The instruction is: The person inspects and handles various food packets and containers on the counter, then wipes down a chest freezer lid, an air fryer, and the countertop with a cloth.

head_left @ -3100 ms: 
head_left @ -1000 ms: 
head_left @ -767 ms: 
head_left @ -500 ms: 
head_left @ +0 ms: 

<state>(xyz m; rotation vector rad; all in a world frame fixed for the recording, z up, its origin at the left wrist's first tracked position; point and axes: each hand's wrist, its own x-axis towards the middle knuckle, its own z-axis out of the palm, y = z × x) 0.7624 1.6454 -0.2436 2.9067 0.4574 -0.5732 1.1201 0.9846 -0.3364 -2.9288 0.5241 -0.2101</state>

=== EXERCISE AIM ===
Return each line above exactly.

=== SOLVED EXERCISE ===
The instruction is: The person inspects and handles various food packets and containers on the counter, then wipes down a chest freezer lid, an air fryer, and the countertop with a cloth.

head_left @ -3100 ms: 
head_left @ -1000 ms: 
head_left @ -767 ms: 
head_left @ -500 ms: 
head_left @ +0 ms: 

<state>(xyz m; rotation vector rad; all in a world frame fixed for the recording, z up, its origin at the left wrist's first tracked position; point and axes: each hand's wrist, its own x-axis towards the middle knuckle, its own z-axis out of the palm, y = z × x) 0.7624 1.6454 -0.2436 2.9067 0.4574 -0.5732 1.1201 0.9846 -0.3364 -2.9288 0.5241 -0.2101</state>

No additional output is needed.